Mysteriöses Schatzschiff nun geortet

Ein im Jänner dieses Jahres unter mysteriösen Umständen im Südatlantik mit mehr als neun Tonnen Gold und Silber an Bord gesunkenes Schiff ist vor der argentinischen Patagonienküste geortet worden. Ob sich die Fracht im Wert von 16,4 Millionen US-Dollar (11,8 Millionen Euro) noch in dem Wrack befand, war am Freitag argentinischen Medienberichten zufolge unklar. Die Bergung musste wegen stürmischer See zunächst unterbrochen werden, soll aber in den kommenden Tagen erneut in Angriff genommen werden.

Ein erster Versuch, das Schiff zu bergen, war bereits im April gescheitert. Der Eigentümer des Goldes, das Minenunternehmen Cerro Vanguardia, nannte damals als Grund zu hohe Kosten. Dieses Mal wurde die "Polar Mist" durch ein von dem Versicherer Lloyds in London beauftragtes Bergungsschiff gefunden. Mit Hilfe eines Ortungsgerätes habe die Expedition nachweisen können, dass es sich um das gesuchte Schiff handelt, hieß es.

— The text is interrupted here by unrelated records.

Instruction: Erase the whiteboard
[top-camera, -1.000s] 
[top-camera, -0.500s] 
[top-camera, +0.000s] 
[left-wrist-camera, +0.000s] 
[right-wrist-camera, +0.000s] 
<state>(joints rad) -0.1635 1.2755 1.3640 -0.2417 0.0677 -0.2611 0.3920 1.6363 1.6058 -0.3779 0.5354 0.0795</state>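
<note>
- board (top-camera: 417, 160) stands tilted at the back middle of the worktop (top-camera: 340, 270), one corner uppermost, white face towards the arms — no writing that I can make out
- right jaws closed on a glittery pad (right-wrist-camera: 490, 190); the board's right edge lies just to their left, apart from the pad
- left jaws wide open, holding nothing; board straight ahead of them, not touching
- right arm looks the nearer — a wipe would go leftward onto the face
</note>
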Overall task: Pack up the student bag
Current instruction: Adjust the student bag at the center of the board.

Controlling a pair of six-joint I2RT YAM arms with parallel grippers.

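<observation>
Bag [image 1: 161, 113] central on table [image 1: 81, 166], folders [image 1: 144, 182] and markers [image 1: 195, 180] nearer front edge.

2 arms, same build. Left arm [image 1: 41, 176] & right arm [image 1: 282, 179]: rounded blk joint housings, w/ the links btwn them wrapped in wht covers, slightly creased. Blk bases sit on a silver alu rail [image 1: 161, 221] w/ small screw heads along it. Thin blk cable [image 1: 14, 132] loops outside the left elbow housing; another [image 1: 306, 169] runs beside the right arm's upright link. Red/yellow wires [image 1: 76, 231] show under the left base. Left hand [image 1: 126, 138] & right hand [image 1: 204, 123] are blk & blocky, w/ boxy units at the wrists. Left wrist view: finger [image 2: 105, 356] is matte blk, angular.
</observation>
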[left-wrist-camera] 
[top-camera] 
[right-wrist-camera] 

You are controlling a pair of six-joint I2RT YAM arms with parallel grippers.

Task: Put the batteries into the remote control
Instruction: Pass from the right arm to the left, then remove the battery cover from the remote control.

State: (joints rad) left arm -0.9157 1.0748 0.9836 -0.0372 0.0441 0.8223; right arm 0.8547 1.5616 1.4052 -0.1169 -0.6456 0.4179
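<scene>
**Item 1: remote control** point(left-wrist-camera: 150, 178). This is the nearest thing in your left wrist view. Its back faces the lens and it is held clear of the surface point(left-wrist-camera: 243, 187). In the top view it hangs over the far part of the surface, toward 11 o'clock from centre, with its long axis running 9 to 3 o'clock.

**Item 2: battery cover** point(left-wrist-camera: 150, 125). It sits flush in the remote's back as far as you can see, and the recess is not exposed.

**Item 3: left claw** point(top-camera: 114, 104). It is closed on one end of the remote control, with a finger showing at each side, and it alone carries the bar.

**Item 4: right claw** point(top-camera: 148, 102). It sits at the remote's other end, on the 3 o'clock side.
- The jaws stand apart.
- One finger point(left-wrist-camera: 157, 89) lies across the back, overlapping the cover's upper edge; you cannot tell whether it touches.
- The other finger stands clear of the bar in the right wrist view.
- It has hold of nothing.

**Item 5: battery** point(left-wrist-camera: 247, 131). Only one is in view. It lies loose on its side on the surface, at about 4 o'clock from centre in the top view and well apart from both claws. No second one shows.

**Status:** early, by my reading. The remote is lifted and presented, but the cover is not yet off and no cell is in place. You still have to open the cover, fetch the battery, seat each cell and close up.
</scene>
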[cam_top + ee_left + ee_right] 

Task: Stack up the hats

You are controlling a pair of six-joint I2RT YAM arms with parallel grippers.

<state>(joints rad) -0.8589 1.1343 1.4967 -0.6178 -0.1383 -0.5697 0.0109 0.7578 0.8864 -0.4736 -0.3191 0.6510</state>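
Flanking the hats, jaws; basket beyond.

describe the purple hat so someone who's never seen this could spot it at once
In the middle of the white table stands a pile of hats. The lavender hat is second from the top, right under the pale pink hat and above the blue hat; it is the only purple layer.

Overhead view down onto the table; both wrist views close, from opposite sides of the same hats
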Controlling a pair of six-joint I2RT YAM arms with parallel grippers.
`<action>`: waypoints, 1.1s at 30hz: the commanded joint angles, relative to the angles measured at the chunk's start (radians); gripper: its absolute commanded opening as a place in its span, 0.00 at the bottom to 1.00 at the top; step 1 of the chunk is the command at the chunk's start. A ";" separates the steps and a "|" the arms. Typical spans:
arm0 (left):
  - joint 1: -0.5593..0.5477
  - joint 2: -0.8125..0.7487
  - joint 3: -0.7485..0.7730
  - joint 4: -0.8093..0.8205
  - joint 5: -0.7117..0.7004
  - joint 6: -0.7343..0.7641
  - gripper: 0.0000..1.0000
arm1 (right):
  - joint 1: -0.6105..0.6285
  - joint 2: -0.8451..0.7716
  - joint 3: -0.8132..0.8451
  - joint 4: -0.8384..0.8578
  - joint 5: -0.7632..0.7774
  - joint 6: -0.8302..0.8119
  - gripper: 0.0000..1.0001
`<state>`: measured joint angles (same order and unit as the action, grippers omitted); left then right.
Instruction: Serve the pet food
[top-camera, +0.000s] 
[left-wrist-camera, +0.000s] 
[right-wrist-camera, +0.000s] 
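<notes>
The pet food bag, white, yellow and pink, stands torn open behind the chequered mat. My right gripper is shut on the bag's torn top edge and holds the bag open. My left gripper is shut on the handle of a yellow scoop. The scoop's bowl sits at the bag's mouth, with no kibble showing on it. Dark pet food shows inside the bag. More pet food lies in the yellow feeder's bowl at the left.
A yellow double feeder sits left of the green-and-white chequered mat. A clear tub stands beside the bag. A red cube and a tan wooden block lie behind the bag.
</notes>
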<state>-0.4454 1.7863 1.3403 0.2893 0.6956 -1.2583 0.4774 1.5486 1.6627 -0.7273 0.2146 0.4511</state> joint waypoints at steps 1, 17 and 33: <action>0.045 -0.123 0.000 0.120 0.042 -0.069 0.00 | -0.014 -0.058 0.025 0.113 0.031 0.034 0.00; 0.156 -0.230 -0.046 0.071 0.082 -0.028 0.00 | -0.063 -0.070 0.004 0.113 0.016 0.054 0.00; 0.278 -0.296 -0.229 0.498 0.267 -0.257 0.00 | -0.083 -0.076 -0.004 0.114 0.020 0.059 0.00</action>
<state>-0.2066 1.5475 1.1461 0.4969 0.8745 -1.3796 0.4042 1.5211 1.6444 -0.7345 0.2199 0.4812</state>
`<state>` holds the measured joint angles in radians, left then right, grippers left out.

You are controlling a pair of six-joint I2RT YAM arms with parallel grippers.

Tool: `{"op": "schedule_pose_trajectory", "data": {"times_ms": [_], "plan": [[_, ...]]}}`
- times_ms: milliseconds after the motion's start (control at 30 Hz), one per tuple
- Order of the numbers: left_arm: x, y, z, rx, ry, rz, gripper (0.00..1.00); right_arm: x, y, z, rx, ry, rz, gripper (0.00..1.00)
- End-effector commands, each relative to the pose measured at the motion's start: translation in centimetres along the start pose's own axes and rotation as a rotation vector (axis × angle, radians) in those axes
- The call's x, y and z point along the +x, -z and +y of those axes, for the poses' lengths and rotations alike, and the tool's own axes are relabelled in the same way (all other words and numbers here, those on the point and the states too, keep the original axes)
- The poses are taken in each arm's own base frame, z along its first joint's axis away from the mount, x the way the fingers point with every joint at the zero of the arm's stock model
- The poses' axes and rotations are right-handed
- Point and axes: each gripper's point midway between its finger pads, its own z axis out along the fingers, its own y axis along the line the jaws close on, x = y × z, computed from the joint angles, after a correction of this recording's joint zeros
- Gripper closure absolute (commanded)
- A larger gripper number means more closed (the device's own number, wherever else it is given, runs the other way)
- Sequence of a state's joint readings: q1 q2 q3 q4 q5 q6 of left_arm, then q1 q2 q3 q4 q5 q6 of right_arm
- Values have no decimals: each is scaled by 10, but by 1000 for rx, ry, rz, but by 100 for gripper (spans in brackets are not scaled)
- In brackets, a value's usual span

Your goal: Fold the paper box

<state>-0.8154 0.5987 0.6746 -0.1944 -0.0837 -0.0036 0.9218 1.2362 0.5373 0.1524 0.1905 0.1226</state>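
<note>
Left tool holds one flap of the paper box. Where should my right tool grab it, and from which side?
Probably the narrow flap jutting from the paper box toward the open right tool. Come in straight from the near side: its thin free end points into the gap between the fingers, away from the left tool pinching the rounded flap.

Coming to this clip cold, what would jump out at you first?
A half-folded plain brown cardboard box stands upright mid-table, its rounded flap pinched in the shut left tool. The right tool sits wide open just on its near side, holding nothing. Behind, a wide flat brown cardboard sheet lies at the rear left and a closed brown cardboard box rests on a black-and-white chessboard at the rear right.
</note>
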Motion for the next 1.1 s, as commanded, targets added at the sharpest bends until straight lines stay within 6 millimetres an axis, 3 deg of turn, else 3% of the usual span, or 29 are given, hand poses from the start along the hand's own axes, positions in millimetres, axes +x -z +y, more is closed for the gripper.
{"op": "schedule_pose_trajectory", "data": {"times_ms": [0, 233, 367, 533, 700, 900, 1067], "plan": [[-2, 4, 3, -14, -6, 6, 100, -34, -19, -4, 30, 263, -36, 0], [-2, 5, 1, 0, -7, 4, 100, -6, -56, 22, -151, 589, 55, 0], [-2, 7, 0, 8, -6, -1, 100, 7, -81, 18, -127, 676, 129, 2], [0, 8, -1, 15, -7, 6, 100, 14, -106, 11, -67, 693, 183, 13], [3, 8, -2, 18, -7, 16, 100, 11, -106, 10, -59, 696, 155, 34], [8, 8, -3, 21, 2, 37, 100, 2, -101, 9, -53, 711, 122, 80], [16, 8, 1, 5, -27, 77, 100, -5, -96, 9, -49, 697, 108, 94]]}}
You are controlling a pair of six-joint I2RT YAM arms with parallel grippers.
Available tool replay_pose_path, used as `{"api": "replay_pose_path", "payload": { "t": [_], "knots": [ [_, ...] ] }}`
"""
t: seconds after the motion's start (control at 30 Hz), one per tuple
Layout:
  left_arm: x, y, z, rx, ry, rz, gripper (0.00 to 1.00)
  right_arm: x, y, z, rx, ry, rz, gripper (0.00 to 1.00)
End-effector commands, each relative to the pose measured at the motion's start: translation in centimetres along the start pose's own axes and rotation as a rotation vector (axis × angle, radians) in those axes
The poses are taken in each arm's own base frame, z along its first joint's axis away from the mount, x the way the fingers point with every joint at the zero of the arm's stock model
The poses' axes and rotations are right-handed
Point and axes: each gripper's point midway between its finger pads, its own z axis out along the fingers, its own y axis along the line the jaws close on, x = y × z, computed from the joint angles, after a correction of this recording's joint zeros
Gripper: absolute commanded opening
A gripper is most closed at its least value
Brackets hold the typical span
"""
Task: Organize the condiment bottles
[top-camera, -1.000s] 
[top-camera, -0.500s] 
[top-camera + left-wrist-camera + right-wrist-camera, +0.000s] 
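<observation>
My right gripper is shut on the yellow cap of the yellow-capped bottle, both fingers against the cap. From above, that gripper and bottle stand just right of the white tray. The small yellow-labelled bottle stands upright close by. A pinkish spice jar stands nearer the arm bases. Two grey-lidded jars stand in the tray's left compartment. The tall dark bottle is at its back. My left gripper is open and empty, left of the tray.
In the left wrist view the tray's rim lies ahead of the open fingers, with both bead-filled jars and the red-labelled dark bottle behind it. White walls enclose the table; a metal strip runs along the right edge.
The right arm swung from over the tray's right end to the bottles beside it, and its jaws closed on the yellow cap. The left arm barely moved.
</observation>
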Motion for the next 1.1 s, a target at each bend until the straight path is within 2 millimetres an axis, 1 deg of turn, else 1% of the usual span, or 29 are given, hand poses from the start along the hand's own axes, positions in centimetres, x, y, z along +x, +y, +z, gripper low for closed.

Am 17. Jänner war die "Polar Mist" samt ihrer wertvollen Fracht vor der Küste der patagonischen Provinz Santa Cruz in Seenot geraten. Die Besatzung gab das Schiff auf und wurde von der argentinischen Wasserschutzpolizei gerettet. Anschließend wurde das "Geisterschiff" angeblich von einem chilenischen Schlepper auf den Haken genommen. Beim Abschleppen sei es dann plötzlich gesunken. Es gibt Gerüchte, dass die kostbare Fracht zuvor vom Schiff geholt worden sei. Der Untergang sei absichtlich ausgelöst worden, um den Diebstahl zu vertuschen.